Now, you might think a group that goes by the name “Pastor Council” offers a relatively benign venue for an ambitious politician and the head of a prominent Baptist university. But the group’s executive director, Dave Welch, is notorious for the deeply divisive and downright hateful rhetoric he employs in pursuit of his group’s political agenda. A few examples:
- Although President Obama is a Christian, Welch has suggested that he really is an “enemy” of Christianity and our country and charges that the president promotes “anti-Christian” and “anti-American” policies. He says pastors who acknowledge the president’s Christian faith are “much like the clergy of Hitlerian Germany and the ‘Positive Christianity’ that represented complete acquiescence to and control by the Nazi state.” In 2010 he called President Obama, House Speaker Nancy Pelosi and Senate Majority Leader Harry Reid “the Fourth Reich.”
- He calls gay people a “morally depraved special interest group” and Houston’s twice-elected, openly gay mayor, Annise Parker, a “sodomite.” He was one of the leaders of a group of social conservatives who warned of a “gay takeover” of Houston’s City Hall if Parker were elected mayor. He later cited her election as evidence that Houston is a “sin-sick city.” (Two of March 22 event’s co-chairs, Steven Hotze and Steve Riggle, have also been among the most extreme anti-gay voices in Houston politics.)
- Last fall the Pastor Council praised conservative evangelist Tim LaHaye as “one of the greatest pastors of all time.” LaHaye, a prominent fundamentalist preacher and coauthor of the apocalyptic Left Behind books, in the past has called Roman Catholicism “a false religion” and even asserted that the Jews were responsible for the death of Jesus.
- In October 2010 Welch called a federal judge a “domestic enemy” and said she was guilty of treason for ruling that the Pentagon’s policy against gay people serving openly in the military was unconstitutional.

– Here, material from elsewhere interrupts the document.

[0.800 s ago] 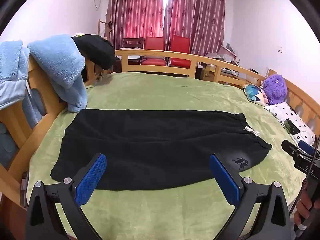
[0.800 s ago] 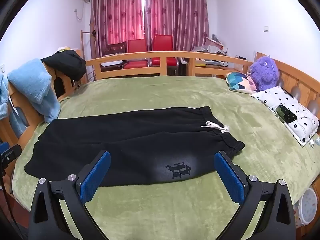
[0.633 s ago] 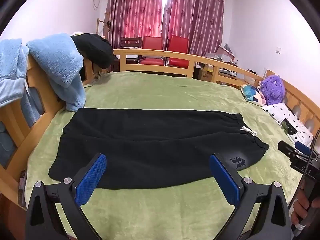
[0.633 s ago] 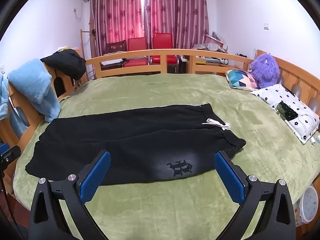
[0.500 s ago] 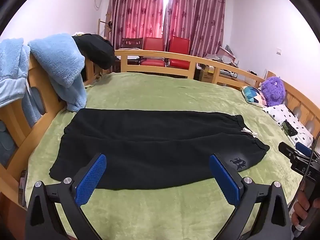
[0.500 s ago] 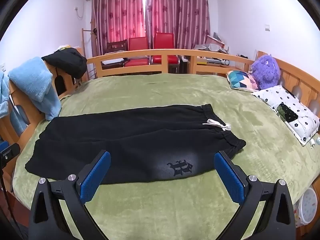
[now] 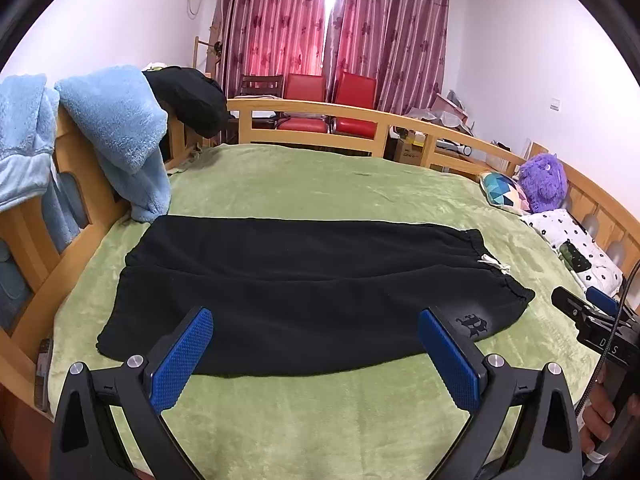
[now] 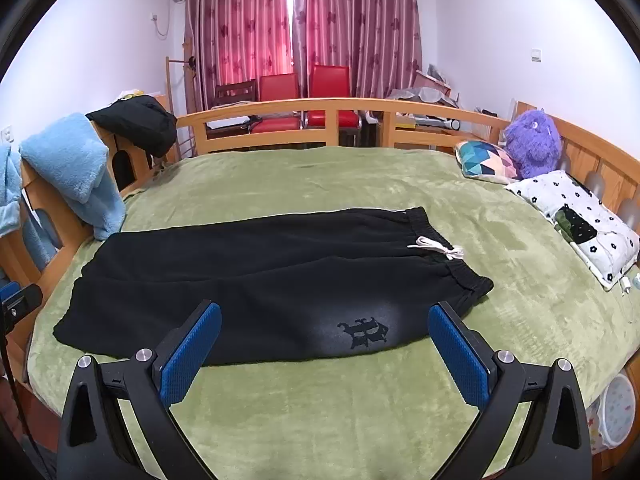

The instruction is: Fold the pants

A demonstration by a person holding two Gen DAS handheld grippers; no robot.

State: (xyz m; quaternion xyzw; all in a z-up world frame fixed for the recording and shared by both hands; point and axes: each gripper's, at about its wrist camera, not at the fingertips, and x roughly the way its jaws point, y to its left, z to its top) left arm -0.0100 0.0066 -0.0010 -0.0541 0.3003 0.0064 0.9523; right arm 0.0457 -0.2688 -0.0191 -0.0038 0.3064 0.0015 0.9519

- Welch has said that clergy who accept the science of evolution are “no more a Christian than the chimpanzees from which he or she claims to have evolved.” He has also attacked “the pathetic preachers, pitiful pastors and compromised clergy” who opposed a State Board of Education resolution falsely claiming that history textbooks used in public schools are anti-Christian and promote Islam. “They disgust me,” Welch wrote about those clergy members, who had called the resolution misleading, divisive and inflammatory.
- Welch says he opposes Muslims who seek leadership positions in government because “we have deep concerns about the loyalty of Muslims to the Constitution.”

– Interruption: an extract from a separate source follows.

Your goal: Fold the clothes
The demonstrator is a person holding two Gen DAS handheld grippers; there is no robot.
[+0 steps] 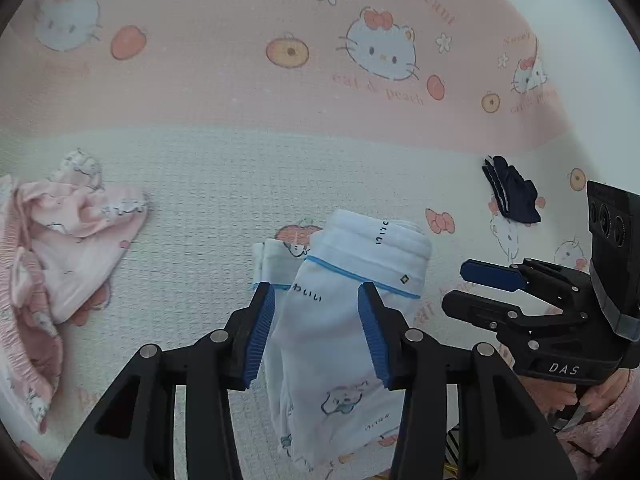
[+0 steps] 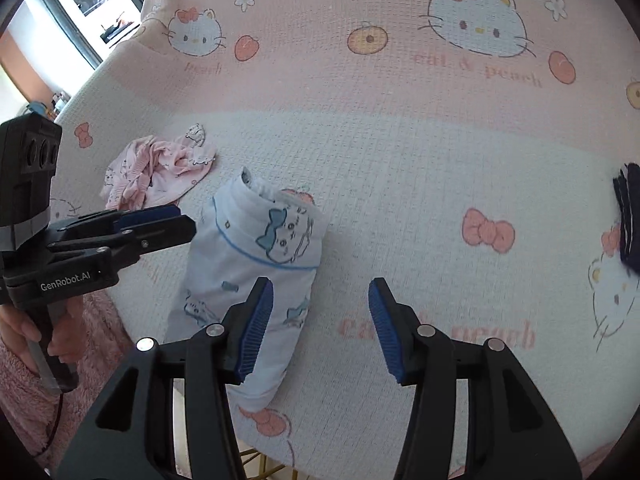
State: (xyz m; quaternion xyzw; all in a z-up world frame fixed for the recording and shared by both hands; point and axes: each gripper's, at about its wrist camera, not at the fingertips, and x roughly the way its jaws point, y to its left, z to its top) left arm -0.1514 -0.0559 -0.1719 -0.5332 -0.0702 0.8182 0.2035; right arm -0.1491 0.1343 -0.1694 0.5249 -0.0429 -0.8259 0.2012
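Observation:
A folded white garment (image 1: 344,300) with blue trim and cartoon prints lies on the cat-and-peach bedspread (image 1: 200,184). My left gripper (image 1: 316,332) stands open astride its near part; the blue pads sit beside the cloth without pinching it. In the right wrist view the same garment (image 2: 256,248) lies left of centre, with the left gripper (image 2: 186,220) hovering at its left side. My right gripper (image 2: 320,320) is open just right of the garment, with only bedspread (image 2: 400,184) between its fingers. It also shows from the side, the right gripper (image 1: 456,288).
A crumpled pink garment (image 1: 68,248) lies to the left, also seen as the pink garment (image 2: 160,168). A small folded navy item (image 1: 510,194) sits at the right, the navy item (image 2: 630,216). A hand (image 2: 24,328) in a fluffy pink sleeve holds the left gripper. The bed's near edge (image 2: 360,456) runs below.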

- When Texas Gov. Rick Perry called for Americans to unite in prayer at Houston’s Reliant Stadium in August 2011, Welch publicly insisted that the event be limited to Christians only. He characterized the alternative as a “polytheistic approach and … interfaith event that requires Christians to squelch the mention of our Lord and Savior Jesus Christ.”
Abbott and Starr are free to associate with whomever they please, of course. But by participating in the the Pastor Council’s benefit, they appear to be endorsing the slime, viciousness and bigotry promoted by some of their hosts. Shame on them.